Anthony
Anthony

Reputation: 7828

How to ensure a notification peeks (not heads-up)

I have a notification that is popped up during a I/O task that I'd like to peek so the user knows the details are elsewhere (the status bar). On older devices, my code works, but on newer devices the notification does not dismiss to the status bar, it becomes a permanent heads-up. I expect that on newer devices the notification update (current file) causes the peek to reset. Anyone know of a way to ensure the notification is a peek, not a heads-up?

My app is full-screen, which is why a default priority peeks.

    Util.createNotificationChannel(
        applicationContext,
        "copy",
        "Copying...",
        "Notifications for copy tasks.")

    val builder = Util.createNotification(
        applicationContext,
        "copy",
        applicationContext.getString(R.string.copyingImages),
        applicationContext.getString(R.string.preparing))

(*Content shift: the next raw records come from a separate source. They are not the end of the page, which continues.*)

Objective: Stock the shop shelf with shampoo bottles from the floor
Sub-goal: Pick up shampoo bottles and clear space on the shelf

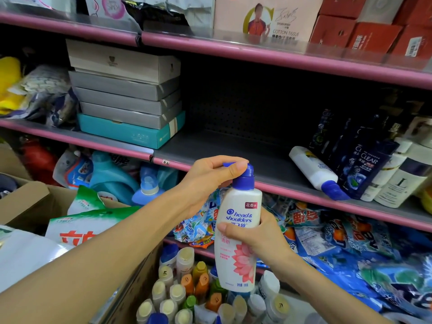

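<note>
I hold a white shampoo bottle [238,232] with a blue pump top and a pink flower label upright in front of the middle shelf [233,146]. My right hand [259,232] grips its body from behind, thumb across the label. My left hand [210,181] pinches the blue pump head on top. On the shelf to the right a similar white bottle [313,169] lies on its side against dark blue bottles [364,167] and white bottles [402,181]. Several more bottles [187,288] stand on the floor below.
Stacked grey and teal boxes [126,94] fill the shelf's left part. Detergent bags [350,242] and blue jugs [109,174] crowd the lower shelf. A cardboard box with green-white bags [77,218] stands at my left. Tissue packs and red boxes [350,31] sit on the top shelf.
</note>
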`<act>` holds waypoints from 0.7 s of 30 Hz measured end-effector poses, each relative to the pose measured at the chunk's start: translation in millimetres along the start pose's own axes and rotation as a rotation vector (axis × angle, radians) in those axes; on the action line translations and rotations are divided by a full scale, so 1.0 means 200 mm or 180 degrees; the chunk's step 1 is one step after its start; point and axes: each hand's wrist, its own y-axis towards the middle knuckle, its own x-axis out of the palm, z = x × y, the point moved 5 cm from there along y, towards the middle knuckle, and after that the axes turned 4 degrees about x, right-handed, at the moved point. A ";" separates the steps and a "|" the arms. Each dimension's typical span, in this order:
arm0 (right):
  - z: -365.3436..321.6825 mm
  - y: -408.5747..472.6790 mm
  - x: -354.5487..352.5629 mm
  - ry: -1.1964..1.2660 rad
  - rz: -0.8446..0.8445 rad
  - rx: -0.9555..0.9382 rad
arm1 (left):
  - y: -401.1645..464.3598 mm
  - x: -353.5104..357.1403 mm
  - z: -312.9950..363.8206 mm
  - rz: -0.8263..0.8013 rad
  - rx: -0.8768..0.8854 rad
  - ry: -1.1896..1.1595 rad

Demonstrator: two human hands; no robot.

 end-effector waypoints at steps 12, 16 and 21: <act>-0.32 0.41 -0.07 -0.0201 0.0607 -0.0335 | 0.02 -0.16 -0.15 0.0828 0.0068 0.1538; -0.47 0.66 -0.05 -0.0186 0.0627 -0.0473 | 0.15 -0.15 -0.12 0.0889 0.0515 0.2097; -0.62 0.97 0.03 -0.0189 0.0429 -0.0494 | 0.40 -0.20 -0.19 0.1128 0.0173 0.3184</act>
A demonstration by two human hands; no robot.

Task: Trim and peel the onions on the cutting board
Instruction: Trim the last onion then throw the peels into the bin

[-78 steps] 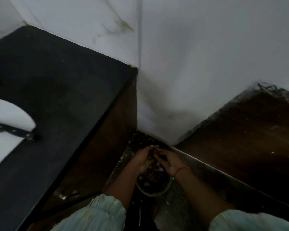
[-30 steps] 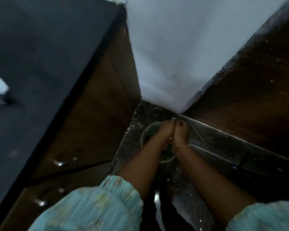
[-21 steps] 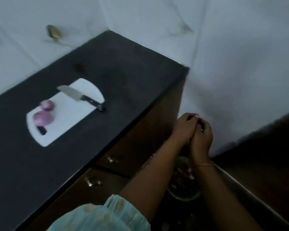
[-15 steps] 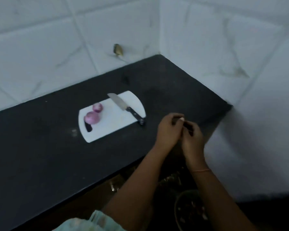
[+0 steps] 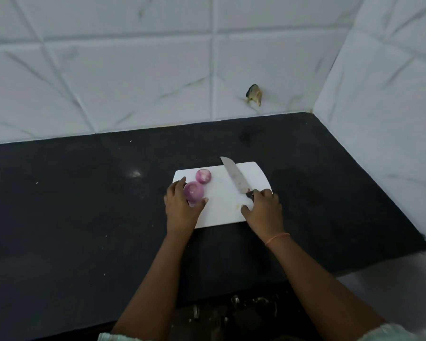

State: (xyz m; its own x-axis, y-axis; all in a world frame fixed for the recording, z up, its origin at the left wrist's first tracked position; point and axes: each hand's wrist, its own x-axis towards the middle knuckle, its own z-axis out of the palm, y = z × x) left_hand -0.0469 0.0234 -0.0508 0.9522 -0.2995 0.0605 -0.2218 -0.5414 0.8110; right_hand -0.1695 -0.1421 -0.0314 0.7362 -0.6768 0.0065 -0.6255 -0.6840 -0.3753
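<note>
A black counter (image 5: 84, 217) is running along a wall of white marbled tiles (image 5: 133, 82), and a small brownish lump (image 5: 254, 94) is sticking to the wall just above the counter's back edge; what it is cannot be told. The white cutting board (image 5: 221, 207) is lying on the counter near the corner, with nothing standing between the hands and the onions.

The person's forearms are reaching in from the bottom of the view, and pale green sleeves (image 5: 399, 334) are being cut off by the lower edge. Below the counter's front edge some dark clutter is showing, too dim to make out. The knife's handle is mostly hiding under the right hand (image 5: 265, 212), so only the blade of the knife (image 5: 235, 175) is showing, lying flat across the board and pointing away toward the wall. That hand's fingers are curling over the handle end, with the thumb stretching out to the left on the board. An orange thread is circling the right wrist.

The left hand (image 5: 181, 209) is cupping the larger onion (image 5: 193, 191) between its thumb and fingers at the board's left edge. This onion is looking smooth, purple and peeled. The smaller onion (image 5: 203, 176) is sitting just behind it, touching or nearly so, showing a paler cut face on top.
</note>
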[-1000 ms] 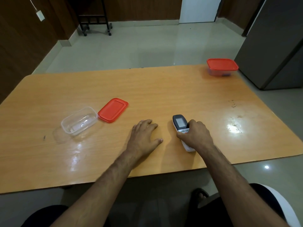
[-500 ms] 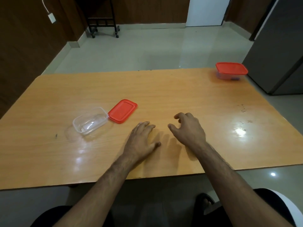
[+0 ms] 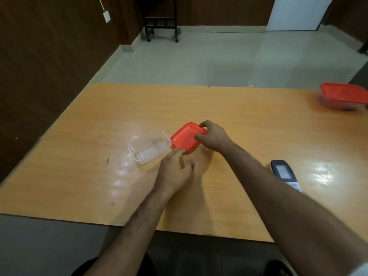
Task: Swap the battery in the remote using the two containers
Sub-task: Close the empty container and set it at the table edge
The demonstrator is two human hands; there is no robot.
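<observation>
A clear open container [image 3: 149, 146] stands on the wooden table [image 3: 258, 126], and it looks empty. Its red lid [image 3: 184, 138] lies just right of it. My right hand [image 3: 214, 137] grips the lid's far right corner, thumb and fingers around the edge. My left hand [image 3: 176, 170] lies on the table, its fingertips touching the lid's near edge. The remote [image 3: 283, 173], dark at the top and white lower down, lies face up to the right, partly hidden behind my right forearm. A second container with a red lid on it [image 3: 344, 95] stands at the far right.
A dark wooden wall runs along the left of the table. Beyond the table's far edge lies a tiled floor with a black wheeled stand [image 3: 161, 20] and a white door [image 3: 296, 12]. The table's near edge is close to my body.
My right hand left the remote on the table and moved forward-left onto the red lid. My left hand slid forward to the lid's near edge. The view has turned left.
</observation>
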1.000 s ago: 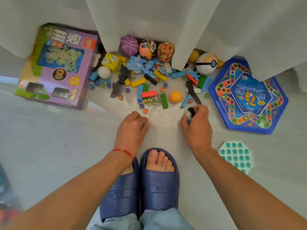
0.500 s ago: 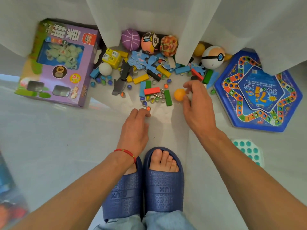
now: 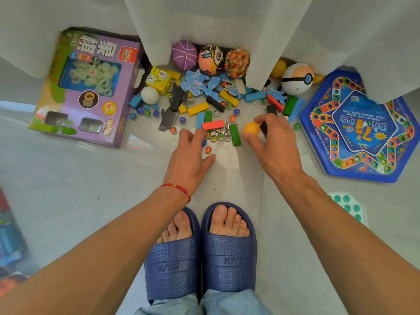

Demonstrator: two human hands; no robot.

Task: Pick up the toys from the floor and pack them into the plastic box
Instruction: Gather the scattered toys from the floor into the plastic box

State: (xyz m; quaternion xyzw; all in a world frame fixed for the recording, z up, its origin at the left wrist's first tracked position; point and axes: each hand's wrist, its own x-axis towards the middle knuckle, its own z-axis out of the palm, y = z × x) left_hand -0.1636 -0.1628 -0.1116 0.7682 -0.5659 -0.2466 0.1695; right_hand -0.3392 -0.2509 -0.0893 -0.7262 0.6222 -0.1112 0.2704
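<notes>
A heap of toys lies on the pale floor below a white curtain: coloured wooden blocks, several marbles, blue puzzle pieces and balls. My right hand (image 3: 271, 142) grips an orange ball (image 3: 250, 128) together with black blocks (image 3: 263, 129). My left hand (image 3: 189, 153) is spread flat with its fingers among the marbles (image 3: 207, 149), just below a red block (image 3: 213, 124) and a metal clip (image 3: 221, 130). A green block (image 3: 235, 138) lies between both hands. No plastic box is clearly in view.
A purple chess box (image 3: 91, 87) lies at the left, a blue hexagonal board game (image 3: 359, 130) at the right, a teal bubble toy (image 3: 347, 205) below it. Purple, cartoon and patterned balls (image 3: 184, 55) and a white-orange ball (image 3: 297, 78) line the curtain. My feet in blue slippers (image 3: 200, 253) stand close.
My right hand has closed round the orange ball while keeping the black blocks. My left hand has slid forward to the marbles beside the red block.
</notes>
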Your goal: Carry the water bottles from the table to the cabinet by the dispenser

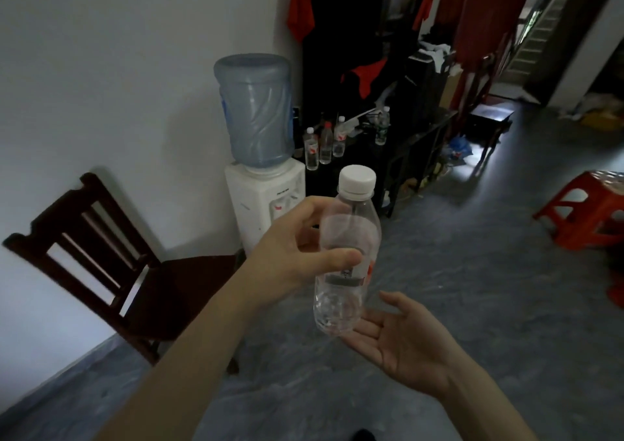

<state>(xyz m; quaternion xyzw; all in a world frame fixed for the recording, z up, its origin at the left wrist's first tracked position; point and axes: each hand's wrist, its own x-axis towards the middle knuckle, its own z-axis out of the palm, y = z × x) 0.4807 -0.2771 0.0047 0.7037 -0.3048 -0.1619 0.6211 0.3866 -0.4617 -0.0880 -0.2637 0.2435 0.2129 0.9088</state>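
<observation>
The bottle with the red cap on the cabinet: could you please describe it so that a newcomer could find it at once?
Find the white water dispenser with its big blue jug. Just right of it, on the dark cabinet, three small clear bottles stand close together. The red-capped bottle is the middle one; its neighbours have white caps.

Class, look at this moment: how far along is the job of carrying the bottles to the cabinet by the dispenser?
Done: several bottles already stand on the dark cabinet beside the dispenser. In hand: the left hand grips one more capped bottle, upright, with the open right hand under its base. Left: walk it over and set it down. The table is out of view, so any remaining bottles cannot be counted.
</observation>
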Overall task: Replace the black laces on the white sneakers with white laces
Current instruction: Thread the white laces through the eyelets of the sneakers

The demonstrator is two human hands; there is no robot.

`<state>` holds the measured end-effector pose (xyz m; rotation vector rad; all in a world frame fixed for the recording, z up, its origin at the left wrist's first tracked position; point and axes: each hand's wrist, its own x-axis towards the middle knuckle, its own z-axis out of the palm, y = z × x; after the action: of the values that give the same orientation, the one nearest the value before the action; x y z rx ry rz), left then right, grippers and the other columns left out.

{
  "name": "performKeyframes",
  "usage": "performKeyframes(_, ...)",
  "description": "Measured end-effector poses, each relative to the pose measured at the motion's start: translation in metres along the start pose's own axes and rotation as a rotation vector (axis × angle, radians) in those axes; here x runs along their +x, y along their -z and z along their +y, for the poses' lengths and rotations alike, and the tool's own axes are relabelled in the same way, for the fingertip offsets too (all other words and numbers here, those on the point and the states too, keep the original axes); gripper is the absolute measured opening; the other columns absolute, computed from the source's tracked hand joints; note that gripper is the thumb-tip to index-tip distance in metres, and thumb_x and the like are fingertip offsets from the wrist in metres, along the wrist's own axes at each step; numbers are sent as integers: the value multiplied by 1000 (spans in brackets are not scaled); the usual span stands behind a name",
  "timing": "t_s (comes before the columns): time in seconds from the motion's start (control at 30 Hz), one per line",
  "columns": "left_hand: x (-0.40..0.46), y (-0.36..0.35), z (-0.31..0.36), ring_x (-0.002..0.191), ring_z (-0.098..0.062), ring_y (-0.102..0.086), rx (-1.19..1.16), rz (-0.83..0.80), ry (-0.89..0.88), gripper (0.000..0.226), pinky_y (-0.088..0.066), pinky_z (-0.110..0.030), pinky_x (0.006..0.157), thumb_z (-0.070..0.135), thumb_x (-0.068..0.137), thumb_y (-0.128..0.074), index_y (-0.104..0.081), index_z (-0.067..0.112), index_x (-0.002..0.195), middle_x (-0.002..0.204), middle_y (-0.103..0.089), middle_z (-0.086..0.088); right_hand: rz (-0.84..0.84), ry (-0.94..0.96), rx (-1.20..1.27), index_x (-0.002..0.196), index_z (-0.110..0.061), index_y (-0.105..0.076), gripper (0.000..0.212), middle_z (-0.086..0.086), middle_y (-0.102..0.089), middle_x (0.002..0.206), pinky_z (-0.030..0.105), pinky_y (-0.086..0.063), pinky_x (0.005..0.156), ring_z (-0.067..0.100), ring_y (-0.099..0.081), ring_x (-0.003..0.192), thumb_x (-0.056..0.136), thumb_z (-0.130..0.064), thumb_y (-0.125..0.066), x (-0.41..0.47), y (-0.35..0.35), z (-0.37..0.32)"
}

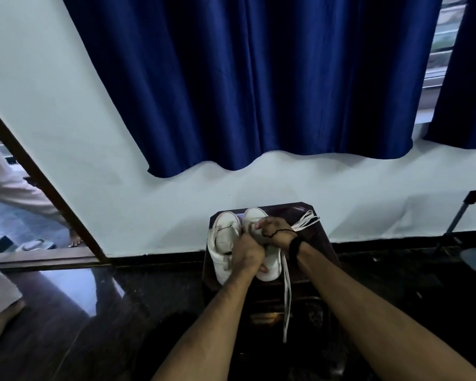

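Head view, nearest first: my two bare forearms reach forward over a dark glossy floor (66, 312) to a small dark wooden stool (318, 243) set against the wall. One white lace (287, 292) hangs from the right sneaker (270, 266) down over the stool's front edge. My left hand (246, 251) has its fingers curled round the near part of that sneaker, gripping it. My right hand (275, 229), a dark band at its wrist, sits over the middle of the same shoe with fingers curled, and a thin black lace (276, 232) runs across the back of it; it seems to pinch that lace, though the fingertips are hidden. Just beside it stands the left sneaker (226, 237), touching its mate, a bit of black lace still showing across its tongue. More white lace (305, 220) lies bunched at the stool's far right corner. Beyond, a pale wall (66, 105) and a deep blue curtain (259, 78). Far left, through a doorway, another person's bare feet and pale trousers (8, 188).
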<state>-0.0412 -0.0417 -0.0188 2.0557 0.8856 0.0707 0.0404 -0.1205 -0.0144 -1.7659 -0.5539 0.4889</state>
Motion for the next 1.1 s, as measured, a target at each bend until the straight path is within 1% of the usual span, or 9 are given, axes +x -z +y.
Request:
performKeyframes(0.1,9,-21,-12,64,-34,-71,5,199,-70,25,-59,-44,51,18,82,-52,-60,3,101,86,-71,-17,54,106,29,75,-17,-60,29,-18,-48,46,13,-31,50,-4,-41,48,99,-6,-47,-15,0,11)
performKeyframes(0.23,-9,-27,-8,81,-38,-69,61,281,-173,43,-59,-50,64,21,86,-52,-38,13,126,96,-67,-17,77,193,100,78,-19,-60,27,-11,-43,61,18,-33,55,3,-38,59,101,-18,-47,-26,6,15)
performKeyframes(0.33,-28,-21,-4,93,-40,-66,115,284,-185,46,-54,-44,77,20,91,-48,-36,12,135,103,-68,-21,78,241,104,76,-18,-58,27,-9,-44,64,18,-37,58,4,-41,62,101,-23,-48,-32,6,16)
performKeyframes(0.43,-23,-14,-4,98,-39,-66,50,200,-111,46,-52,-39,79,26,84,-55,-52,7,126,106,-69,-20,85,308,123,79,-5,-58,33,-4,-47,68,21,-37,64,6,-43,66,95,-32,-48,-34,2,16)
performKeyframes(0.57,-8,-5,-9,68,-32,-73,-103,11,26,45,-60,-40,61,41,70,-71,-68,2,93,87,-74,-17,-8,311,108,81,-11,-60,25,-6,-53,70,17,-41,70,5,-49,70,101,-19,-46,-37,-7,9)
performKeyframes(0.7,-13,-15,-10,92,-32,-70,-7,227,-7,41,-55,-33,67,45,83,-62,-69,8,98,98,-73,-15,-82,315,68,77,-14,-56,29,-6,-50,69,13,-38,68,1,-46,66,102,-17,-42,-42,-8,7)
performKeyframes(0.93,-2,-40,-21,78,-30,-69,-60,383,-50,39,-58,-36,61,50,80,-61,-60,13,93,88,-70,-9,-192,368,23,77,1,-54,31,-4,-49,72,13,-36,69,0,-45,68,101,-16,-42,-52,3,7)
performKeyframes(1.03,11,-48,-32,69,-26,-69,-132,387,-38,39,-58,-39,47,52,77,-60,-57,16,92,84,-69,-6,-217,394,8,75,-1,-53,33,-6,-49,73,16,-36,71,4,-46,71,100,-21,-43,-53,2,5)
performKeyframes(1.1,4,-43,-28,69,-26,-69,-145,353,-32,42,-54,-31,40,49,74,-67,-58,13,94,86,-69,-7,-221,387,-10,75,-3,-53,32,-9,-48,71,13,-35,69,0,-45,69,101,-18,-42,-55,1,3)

    val notifications = NotificationManagerCompat.from(applicationContext)
    notifications.notify(builder.build())

    ...
    (loop)

    builder
        .setProgress(images.size, index, false)
        .setContentText(value.name)
        .priority = NotificationCompat.PRIORITY_DEFAULT
    notifications.notify(builder.build())

Upvotes: 1

Views: 433

Answers (2)

Anthony
Anthony

Reputation: 7828

@paulajcm had the core of it:

I believe Notification.Builder.setOnlyAlertOnce() will have the result you expect.

The other aspect to take into consideration is that the notification id must be unique or you'll never peek for that type of notification again since you've effectively set that id to not peek again.

builder.notify(JOB_TAG, id, notification) // id must be 'unique'

The other thing I did was toggle setOnlyAlertOnce(false) for the final message, so there's a peek to notify the operation is complete as well:

        builder
            .setContentText("Complete")
            .setProgress(0,0,false)
            .setOnlyAlertOnce(false)
        notifications.notify(builder.build(), notificationId)

So now it's clear to a user when a long-running background task has started and ended, without bugging them in between.

Upvotes: 1

paulajcm
paulajcm

Reputation: 202

I believe Notification.Builder.setOnlyAlertOnce() will have the result you expect.